Peggy has a Portuguese water dog named Jung, a sweet, slightly goofy animal I’m very fond of, so we went to the kennel where she got him to meet Tory. The first time I saw her she took my measure, sizing me up with startlingly blue eyes that gleamed with intelligence. Then she incline
d her head slightly as if to say, We’re beyond all that pet and master nonsense, aren’t we? and bounded into my lap with a single graceful leap, her snaky black Medusa-like curls quivering under my touch just like they were doing right now.
That was five years ago. It’s trite to say a dog is your soul mate, and if I heard anyone I knew make that statement I’d think, how sad—that’s like thinking the people in your favorite TV series are your friends, which of course is what we want you to think. But Tory is incredibly tuned in to my emotional frequency, as if I’m broadcasting feelings only she can pick up. So maybe she was spooked by the sense that something about me was different, the same way I was—sort of.
We weren’t the only ones.
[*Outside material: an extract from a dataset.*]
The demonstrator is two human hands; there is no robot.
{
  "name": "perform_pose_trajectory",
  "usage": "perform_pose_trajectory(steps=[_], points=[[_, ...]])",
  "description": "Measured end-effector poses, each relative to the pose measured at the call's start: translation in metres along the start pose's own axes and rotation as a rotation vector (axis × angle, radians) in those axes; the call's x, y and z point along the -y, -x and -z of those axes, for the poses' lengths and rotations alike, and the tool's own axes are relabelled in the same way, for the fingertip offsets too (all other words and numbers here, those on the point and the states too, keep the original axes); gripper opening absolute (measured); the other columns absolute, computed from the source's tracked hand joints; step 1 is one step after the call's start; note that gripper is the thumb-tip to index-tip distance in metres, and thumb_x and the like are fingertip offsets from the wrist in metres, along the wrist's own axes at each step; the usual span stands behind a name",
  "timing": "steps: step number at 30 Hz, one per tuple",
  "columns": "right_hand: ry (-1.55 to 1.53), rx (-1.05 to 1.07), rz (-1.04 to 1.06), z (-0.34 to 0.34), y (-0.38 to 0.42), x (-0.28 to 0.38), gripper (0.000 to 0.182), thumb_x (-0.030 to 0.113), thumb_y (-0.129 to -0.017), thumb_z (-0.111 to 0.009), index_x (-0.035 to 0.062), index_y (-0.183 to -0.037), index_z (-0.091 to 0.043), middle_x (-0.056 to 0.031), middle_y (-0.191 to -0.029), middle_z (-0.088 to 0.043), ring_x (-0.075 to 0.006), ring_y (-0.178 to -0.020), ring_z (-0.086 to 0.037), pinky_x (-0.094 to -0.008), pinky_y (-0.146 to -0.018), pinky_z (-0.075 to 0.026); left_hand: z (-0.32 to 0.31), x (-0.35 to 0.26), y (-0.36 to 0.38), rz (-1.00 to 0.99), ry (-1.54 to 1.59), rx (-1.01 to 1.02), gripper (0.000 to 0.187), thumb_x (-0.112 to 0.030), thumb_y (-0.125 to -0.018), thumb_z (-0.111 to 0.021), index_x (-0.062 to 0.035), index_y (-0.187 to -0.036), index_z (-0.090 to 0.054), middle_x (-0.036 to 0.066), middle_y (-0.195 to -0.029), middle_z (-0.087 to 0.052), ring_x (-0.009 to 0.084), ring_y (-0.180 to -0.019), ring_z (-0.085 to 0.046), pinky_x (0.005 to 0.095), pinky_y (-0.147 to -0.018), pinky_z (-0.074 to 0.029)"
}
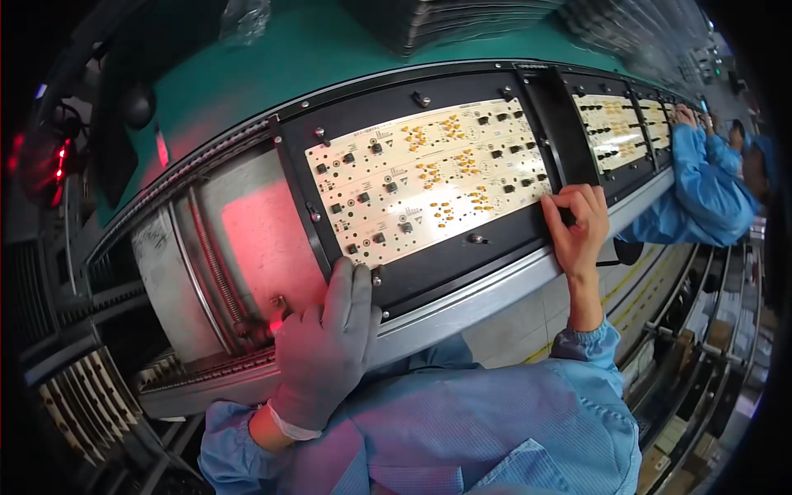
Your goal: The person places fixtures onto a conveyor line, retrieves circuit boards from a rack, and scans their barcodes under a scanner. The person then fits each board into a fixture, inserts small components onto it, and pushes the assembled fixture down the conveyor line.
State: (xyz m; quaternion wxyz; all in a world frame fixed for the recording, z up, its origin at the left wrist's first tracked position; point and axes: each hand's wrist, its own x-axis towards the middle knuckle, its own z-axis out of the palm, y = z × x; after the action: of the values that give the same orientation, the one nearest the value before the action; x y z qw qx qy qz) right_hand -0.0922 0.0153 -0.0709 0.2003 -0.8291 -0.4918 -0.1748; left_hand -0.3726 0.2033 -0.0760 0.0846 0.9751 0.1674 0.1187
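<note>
A cream circuit board panel [425, 177] with black and orange parts lies in a black frame [445, 262] on the conveyor. My left hand [326, 346], in a grey glove, rests at the panel's lower left corner, fingers extended and touching the frame's edge. My bare right hand [579, 221] is at the panel's lower right corner, with thumb and forefinger close together at the board's edge; whether anything is pinched between them is too small to tell. Small metal clamps [477, 238] stand around the panel on the frame.
The conveyor's metal rail [462, 309] runs along the near side. Farther right, a second framed panel [610, 128] lies near a co-worker in blue sleeves [701, 190]. Black trays [445, 21] are stacked on the green surface [223, 78]. A rack of boards [87, 404] stands lower left.
</note>
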Motion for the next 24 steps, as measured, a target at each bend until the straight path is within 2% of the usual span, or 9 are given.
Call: perform_pose_trajectory(steps=[5,10,16,18,20,21,22,23,24], points=[[-0.025,-0.033,-0.167,-0.005,0.000,0.004,0.013,0.004,-0.077,-0.073,0.0027,-0.075,-0.060,-0.0084,-0.079,-0.060,-0.0243,-0.075,-0.053,-0.0320,-0.068,-0.042,0.006,-0.001,-0.011,0.041,0.036,-0.050,0.034,-0.025,-0.079,-0.070,-0.0077,-0.109,-0.065,0.008,-0.106,-0.063,0.0229,-0.067,-0.063,0.0370,-0.057,-0.049],[0.026,-0.054,-0.181,-0.009,0.003,0.006,0.011,0.009,-0.082,-0.070,0.0047,-0.080,-0.061,-0.0063,-0.081,-0.059,-0.0233,-0.076,-0.052,-0.0327,-0.070,-0.041,-0.007,-0.003,-0.030,0.102,0.145,-0.074,0.026,-0.033,-0.079,-0.072,-0.0105,-0.079,-0.058,0.006,-0.080,-0.055,0.0248,-0.058,-0.060,0.0386,-0.048,-0.045],[0.160,-0.077,-0.146,-0.011,0.004,0.005,0.009,0.012,-0.084,-0.067,0.0054,-0.082,-0.062,-0.0089,-0.082,-0.059,-0.0284,-0.079,-0.054,-0.0377,-0.073,-0.041,-0.026,-0.007,-0.044,0.174,0.258,-0.171,0.015,-0.023,-0.080,-0.066,-0.0116,-0.071,-0.061,0.005,-0.063,-0.056,0.0255,-0.053,-0.059,0.0390,-0.045,-0.045],[0.152,-0.058,-0.087,-0.009,0.007,-0.007,0.009,0.012,-0.085,-0.065,0.0041,-0.083,-0.061,-0.0119,-0.082,-0.060,-0.0326,-0.082,-0.056,-0.0401,-0.073,-0.042,-0.041,-0.005,-0.045,0.019,0.094,-0.030,0.009,-0.020,-0.073,-0.065,-0.0131,-0.071,-0.071,0.004,-0.065,-0.062,0.0205,-0.059,-0.064,0.0366,-0.042,-0.044],[0.073,-0.050,-0.098,-0.012,0.013,-0.022,0.015,0.014,-0.087,-0.065,0.0016,-0.095,-0.065,-0.0138,-0.090,-0.064,-0.0292,-0.084,-0.059,-0.0388,-0.076,-0.045,-0.034,-0.011,-0.049,0.080,0.117,0.044,0.010,-0.020,-0.067,-0.065,-0.0129,-0.068,-0.072,0.003,-0.065,-0.063,0.0192,-0.062,-0.065,0.0368,-0.040,-0.042],[0.147,-0.050,-0.119,-0.010,0.023,-0.030,0.020,0.017,-0.089,-0.064,0.0008,-0.100,-0.066,-0.0149,-0.094,-0.065,-0.0282,-0.086,-0.061,-0.0380,-0.078,-0.047,-0.040,-0.018,-0.042,0.070,-0.035,-0.191,0.011,-0.020,-0.068,-0.062,-0.0134,-0.060,-0.064,0.004,-0.055,-0.053,0.0189,-0.050,-0.056,0.0381,-0.038,-0.039],[0.108,-0.112,-0.164,-0.014,0.030,-0.039,0.022,0.019,-0.090,-0.064,0.0001,-0.103,-0.066,-0.0165,-0.096,-0.066,-0.0292,-0.087,-0.061,-0.0378,-0.079,-0.048,-0.069,-0.017,-0.046,0.080,0.197,-0.422,0.009,-0.019,-0.066,-0.062,-0.0121,-0.061,-0.065,0.004,-0.051,-0.048,0.0206,-0.046,-0.052,0.0383,-0.038,-0.038],[0.085,-0.070,-0.151,-0.015,0.020,-0.029,0.028,0.022,-0.091,-0.063,-0.0011,-0.107,-0.065,-0.0168,-0.099,-0.067,-0.0297,-0.089,-0.061,-0.0374,-0.081,-0.048,-0.066,-0.019,-0.038,0.208,-0.374,-0.551,0.012,-0.021,-0.066,-0.062,-0.0102,-0.061,-0.063,0.005,-0.051,-0.047,0.0219,-0.043,-0.046,0.0374,-0.038,-0.035],[-0.083,-0.078,-0.074,-0.027,0.021,-0.080,0.026,0.019,-0.093,-0.061,-0.0026,-0.108,-0.064,-0.0185,-0.097,-0.067,-0.0296,-0.086,-0.061,-0.0373,-0.081,-0.048,-0.103,-0.014,-0.050,0.000,0.029,-0.630,0.013,-0.022,-0.067,-0.061,-0.0104,-0.060,-0.060,0.004,-0.051,-0.044,0.0213,-0.046,-0.046,0.0376,-0.041,-0.036]])
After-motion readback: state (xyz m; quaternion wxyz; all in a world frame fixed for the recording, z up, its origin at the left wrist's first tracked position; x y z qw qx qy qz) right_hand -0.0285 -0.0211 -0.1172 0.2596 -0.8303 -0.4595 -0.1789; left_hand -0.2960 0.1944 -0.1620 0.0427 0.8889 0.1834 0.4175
The readout on my answering machine indicated that Paul had called six times—the first time, I noted, was at 7:30 the previous night, just when the octopus was doing its thing. That must have been the call I couldn’t answer.
There was a message from Jessie, too, but it didn’t sound urgent, just whiny, and since I didn’t think I could drudge up the requisite empathy, I put off returning it. Paul, though—that call wouldn’t wait. While Jessie sometimes seems to read my mind, Paul knows me—knows us all—on a deeper, more visceral level. Since he was a kid he’s always had an uncanny sense of our physical selves; he knew when one of us was sick or hurt almost before we knew it ourselves. Once I was in a car accident, and Paul told Ted about it even before I did, which was after I’d been X-rayed and had my wrist set. And there was the time Jessie was at summer camp in Nova Scotia, and Paul, hundreds of miles away, called us to say there was something wrong with her just before the camp director notified us that she’d been taken to the hospital with appendicitis.
“Hi, darling,” I trilled gaily when he answered the phone. “Sorry I didn’t call you back earlier—I’ve been in the country at Peggy’s for a couple of days.”
He sounded relieved. “That’s good. I had this…you know, my thing.”